# EXERCISE DIRECTIONS:
Your task is to repeat the data exactly, every line of it.

== == ==

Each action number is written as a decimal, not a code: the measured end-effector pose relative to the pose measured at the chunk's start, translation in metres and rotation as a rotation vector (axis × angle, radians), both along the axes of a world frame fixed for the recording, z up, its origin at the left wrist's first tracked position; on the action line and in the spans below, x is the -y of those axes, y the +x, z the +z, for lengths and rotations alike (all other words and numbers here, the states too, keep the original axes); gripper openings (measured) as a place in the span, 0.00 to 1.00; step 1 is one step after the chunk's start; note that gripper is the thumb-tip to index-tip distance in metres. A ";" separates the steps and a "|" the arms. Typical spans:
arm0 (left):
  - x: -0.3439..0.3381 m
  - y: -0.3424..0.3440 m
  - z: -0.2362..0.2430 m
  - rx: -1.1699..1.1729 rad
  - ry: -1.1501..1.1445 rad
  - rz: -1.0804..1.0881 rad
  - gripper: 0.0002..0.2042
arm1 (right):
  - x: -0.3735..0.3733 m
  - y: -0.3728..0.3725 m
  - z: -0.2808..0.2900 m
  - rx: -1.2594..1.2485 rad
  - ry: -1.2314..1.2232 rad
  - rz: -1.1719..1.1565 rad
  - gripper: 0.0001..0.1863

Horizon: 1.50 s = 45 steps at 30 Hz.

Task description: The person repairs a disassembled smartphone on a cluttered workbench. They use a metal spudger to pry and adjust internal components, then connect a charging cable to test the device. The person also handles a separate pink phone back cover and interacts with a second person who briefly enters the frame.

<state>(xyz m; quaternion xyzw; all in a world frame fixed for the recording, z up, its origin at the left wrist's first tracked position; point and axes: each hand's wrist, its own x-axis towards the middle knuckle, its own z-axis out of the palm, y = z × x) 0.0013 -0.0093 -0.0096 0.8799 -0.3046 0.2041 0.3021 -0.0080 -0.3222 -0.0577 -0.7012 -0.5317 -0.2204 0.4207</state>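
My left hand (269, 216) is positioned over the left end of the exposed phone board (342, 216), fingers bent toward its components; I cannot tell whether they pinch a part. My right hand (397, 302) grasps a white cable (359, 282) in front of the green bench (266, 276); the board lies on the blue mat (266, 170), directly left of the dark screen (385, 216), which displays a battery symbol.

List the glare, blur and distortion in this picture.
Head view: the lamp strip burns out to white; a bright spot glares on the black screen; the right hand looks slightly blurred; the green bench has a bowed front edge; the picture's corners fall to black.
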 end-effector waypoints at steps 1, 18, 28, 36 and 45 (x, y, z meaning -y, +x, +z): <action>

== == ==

# PROBLEM SOLUTION:
Each action number is written as a decimal, not a code: the measured end-effector pose relative to the pose measured at the chunk's start, translation in metres and rotation as a rotation vector (axis × angle, radians), both along the axes of a world frame fixed for the recording, z up, its origin at the left wrist's first tracked position; on the action line and in the spans below, x is the -y of those axes, y the +x, z the +z, for lengths and rotations alike (all other words and numbers here, the states too, keep the original axes); gripper openings (measured) as a place in the span, 0.00 to 1.00; step 1 is one step after the chunk's start; note that gripper is the thumb-tip to index-tip distance in metres. A ";" separates the steps and a "|" the arms. Typical spans:
arm0 (left):
  - x: -0.3439..0.3381 m
  - y: -0.3424..0.3440 m
  - z: -0.2362..0.2430 m
  - rx: -1.1699..1.1729 rad
  - ry: -1.1501..1.1445 rad
  - rz: -1.0804..1.0881 rad
  - gripper: 0.0002..0.2042
arm1 (right):
  - x: -0.3735..0.3733 m
  - y: -0.3728..0.3725 m
  - z: -0.2808..0.2900 m
  - rx: -1.2594..1.2485 rad
  - ry: -1.2314..1.2232 rad
  - rz: -1.1719..1.1565 rad
  - gripper: 0.0001..0.1863

Horizon: 1.50 s = 45 steps at 30 Hz.

Task description: The person repairs a disassembled smartphone on a cluttered workbench. They use a metal spudger to pry and adjust internal components, then connect a charging cable to test the device. The person also handles a separate pink phone back cover and interacts with a second person who briefly enters the frame.

<state>(xyz m; quaternion xyzw; all in a world frame fixed for the recording, z up, its origin at the left wrist's first tracked position; point and axes: each hand's wrist, its own x-axis towards the middle knuckle, its own z-axis out of the palm, y = z × x) 0.0013 -0.0093 -0.0096 0.8799 -0.3046 0.2041 0.3021 -0.0080 -0.3222 -0.0577 -0.7012 -0.5317 -0.2204 0.4207</state>
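My left hand (269, 216) is positioned over the left end of the exposed phone board (342, 216), fingers bent toward its components; I cannot tell whether they pinch a part. My right hand (397, 302) grasps a white cable (359, 282) in front of the green bench (266, 276); the board lies on the blue mat (266, 170), directly left of the dark screen (385, 216), which displays a battery symbol.

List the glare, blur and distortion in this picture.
Head view: the lamp strip burns out to white; a bright spot glares on the black screen; the right hand looks slightly blurred; the green bench has a bowed front edge; the picture's corners fall to black.
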 end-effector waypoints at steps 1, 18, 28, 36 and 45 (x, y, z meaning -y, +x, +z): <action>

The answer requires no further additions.